Other factors cited by Ro: internal politics and an “emerging leftist movement with nostalgia for Mao.”
The silver lining of the cross campaign is the growing unity between TSPM and house church Christians.
“Several urban house church leaders signed a petition in support of the Three-Self church in Zhejiang,” Ro wrote. “For the first time, house church leaders have crossed the divide to stand beside their former adversaries.”
Last year, a Chinese bishop reported that the government was finally halting its campaign to remove hundreds of crosses from Zhejiang’s coastal city of Wenzhou, a Christian stronghold. The province has an estimated 2 million Protestants.
But the Chinese government later said it wouldn’t stop the campaign until 2016, according to China Aid, which has closely tracked the "Three Rectifications and One Demolition" campaign. Indeed, six more churches lost their crosses within the past week, reported China Aid. Overall, more than 1,500 Protestant and Catholic churches have lost their crosses since 2013.
In addition to knocking down church crosses, Chinese authorities have also gone after those who campaigned to keep them. From July to September 2015, China detained or arrested more than 250 attorneys, pastors, and human rights activists for protesting the cross removals.

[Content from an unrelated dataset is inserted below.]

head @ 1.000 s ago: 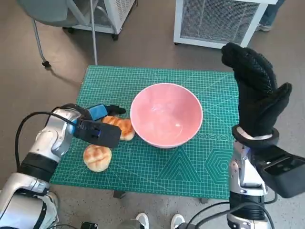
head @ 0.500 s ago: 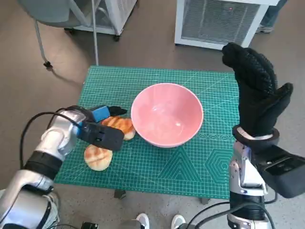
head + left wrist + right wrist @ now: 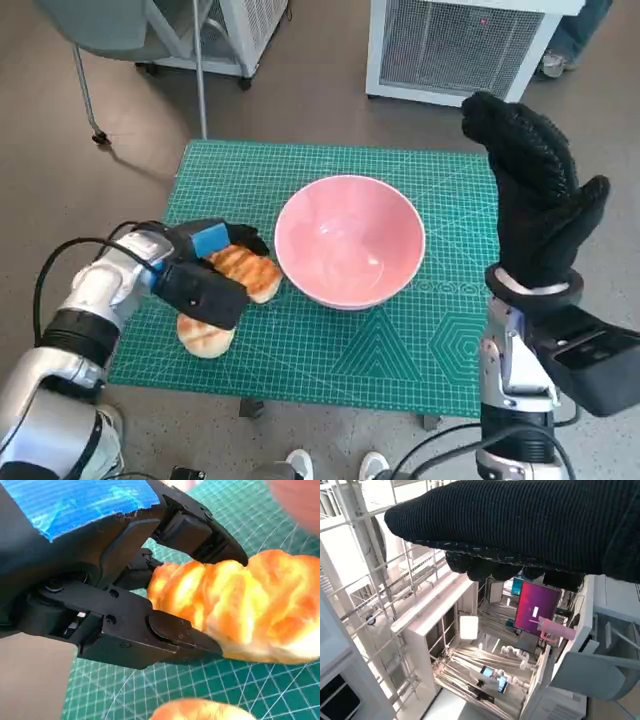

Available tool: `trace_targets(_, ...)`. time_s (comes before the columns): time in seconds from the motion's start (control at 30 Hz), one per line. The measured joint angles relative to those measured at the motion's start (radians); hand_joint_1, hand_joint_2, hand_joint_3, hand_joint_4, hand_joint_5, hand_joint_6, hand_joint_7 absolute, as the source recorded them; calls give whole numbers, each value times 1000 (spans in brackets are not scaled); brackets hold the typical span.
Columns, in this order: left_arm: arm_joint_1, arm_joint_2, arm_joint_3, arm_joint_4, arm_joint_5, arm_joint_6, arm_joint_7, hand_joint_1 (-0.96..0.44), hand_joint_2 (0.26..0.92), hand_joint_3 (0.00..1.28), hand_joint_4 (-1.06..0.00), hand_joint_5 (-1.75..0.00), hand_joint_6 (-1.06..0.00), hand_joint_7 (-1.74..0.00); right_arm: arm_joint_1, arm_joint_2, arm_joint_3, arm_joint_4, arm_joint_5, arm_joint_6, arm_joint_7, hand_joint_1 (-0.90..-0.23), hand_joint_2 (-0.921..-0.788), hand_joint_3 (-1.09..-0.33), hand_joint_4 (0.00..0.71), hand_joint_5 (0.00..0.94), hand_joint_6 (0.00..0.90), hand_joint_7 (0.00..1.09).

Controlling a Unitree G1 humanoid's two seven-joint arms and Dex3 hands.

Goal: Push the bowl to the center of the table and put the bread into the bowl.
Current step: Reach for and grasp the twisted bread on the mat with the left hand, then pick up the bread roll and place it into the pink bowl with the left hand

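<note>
Pink bowl seemingly without bread

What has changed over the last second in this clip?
The left hand has closed its fingers around the long toasted bread roll and nudged it slightly toward the robot. The round bun, pink bowl and raised right hand stayed put.

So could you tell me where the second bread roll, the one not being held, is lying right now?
In the head view the loose roll lies on the green mat near its front left corner, just below the left hand and its held roll.
</note>
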Motion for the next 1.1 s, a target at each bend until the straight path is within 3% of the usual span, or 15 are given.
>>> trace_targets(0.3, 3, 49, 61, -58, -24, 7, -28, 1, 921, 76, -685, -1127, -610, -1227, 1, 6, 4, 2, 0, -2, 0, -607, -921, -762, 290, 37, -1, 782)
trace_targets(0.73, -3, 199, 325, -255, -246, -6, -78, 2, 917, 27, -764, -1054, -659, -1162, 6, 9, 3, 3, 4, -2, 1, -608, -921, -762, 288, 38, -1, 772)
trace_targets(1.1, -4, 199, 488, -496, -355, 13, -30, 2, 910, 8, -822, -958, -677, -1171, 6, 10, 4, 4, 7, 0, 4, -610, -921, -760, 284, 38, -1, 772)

One of those lawyers was Zhang Kai, the leader of Lawyers for Protection of the Cross, a group that defends churches whose crosses have been forcibly removed. Zhang and his intern Liu Peng were arrested in September, the night before he was to meet with US ambassador-at-large for international religious freedom David Saperstein.
Zhang and Liu are being held in separate black jails. In December, they both dismissed their attorneys, likely after being “threatened or coerced,” reported the Religious Liberty Prayer Bulletin.
Government officials have also launched a “five entries and transformations” campaign, which Catholic News Services reported “aims to make churches more Chinese—and by default less foreign—while picking and choosing Bible verses that correlate to party doctrine.” The State Administration for Religious Affairs has announced a summit on religious norms that many Christians fear will increase restrictions.
CT has tracked the cross-demolition campaign and the counter-campaign by local Christians to return crosses to public display.
Full statement of Gu Yuese and his wife, courtesy of China Aid:
Peace to the beloved [Christians] of Chongyi Church! Soon, a rare freezing, cold will befall Hangzhou; please, everyone must rely on the Lord’s grace to be healthy. Chongyi Church is also experiencing unprecedented, chilling trials. Everyone must equally rely on the Lord’s grace to confront [this hardship] and triumph over it. Thank you for the deep, loving concern you have showed to the two of us recently as a married couple! We are so touched and will engrave this on our hearts. Through prayer, we decided to cancel all [events in which we] go out to do ministry in the coming days in order to pray, try to understand God’s decrees and draw from his grace. We will go through thick and thin with Chongyi Church! Regardless of how the situation will be after this, we will inevitably continue serving at Chongyi Church if there is no other guidance from the Lord himself! Of course, the manner [of service] may change, but our love of the Lord and his flock will never change, because we are the Lord's servants! Thank God! Increasingly, we feel God’s good intentions in this storm. It will refine every impurity in our ministry team to the greatest extent and compel us to love the Lord and people more purely. People in Chongyi Church will worship the only true God! Christians from Chongyi Church must, by all means possible, adhere to a pure faith! Those in charge must [ensure] that the many Christians [at Chongyi Church] comply with the [legal] statutes! Pray for each other! Jehovah Nissi [Editor’s Note: This is a Hebrew expression, meaning, “The Lord is my banner”]! Jesus lives forever!